## Task item
Show, in full, each line of the data that contains "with".

## Recorded information
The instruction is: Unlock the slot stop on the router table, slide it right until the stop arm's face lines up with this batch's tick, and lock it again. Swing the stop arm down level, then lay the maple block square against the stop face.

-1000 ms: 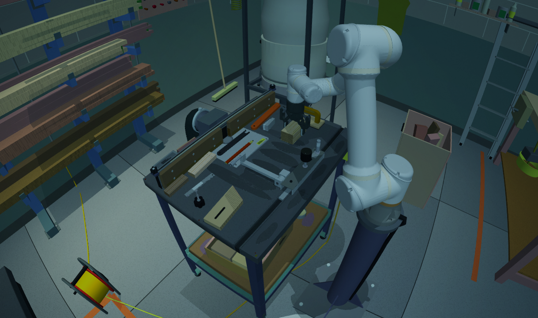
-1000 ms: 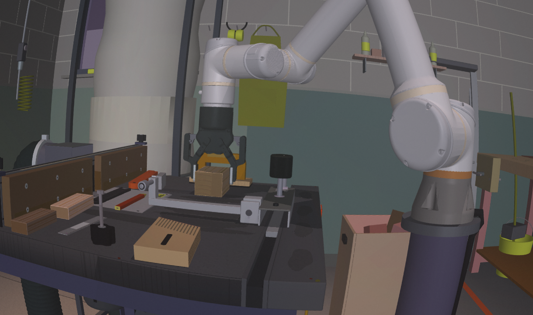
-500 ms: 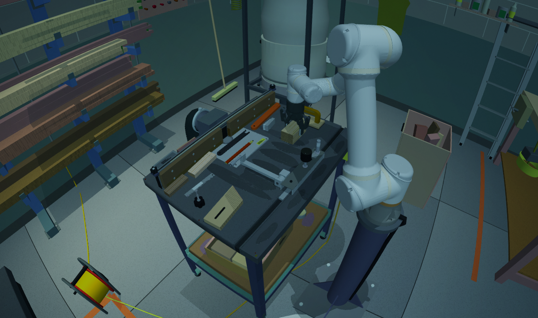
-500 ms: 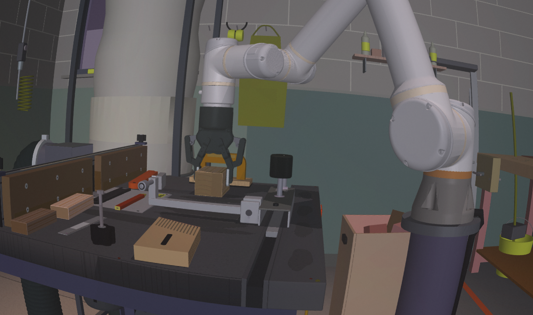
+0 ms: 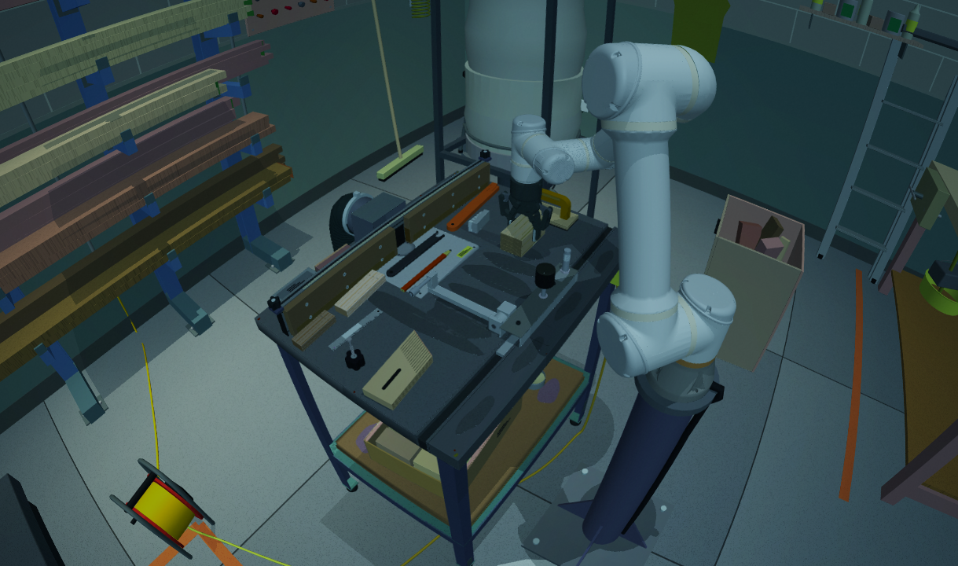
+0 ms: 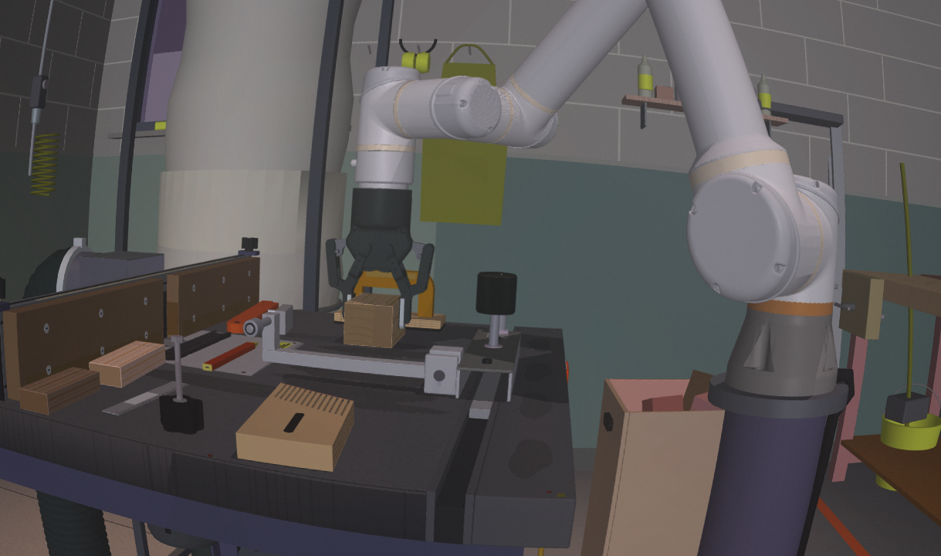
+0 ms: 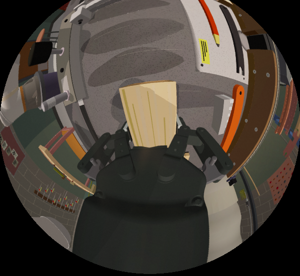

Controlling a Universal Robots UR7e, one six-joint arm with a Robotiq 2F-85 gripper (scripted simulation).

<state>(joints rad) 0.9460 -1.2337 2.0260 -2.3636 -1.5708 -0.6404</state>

## Finished task
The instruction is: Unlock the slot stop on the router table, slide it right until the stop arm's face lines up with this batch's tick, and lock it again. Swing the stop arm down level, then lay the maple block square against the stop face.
Controlling a Universal Robots UR7e, one six-joint arm with a Robotiq 2F-85 gripper (scripted simulation).

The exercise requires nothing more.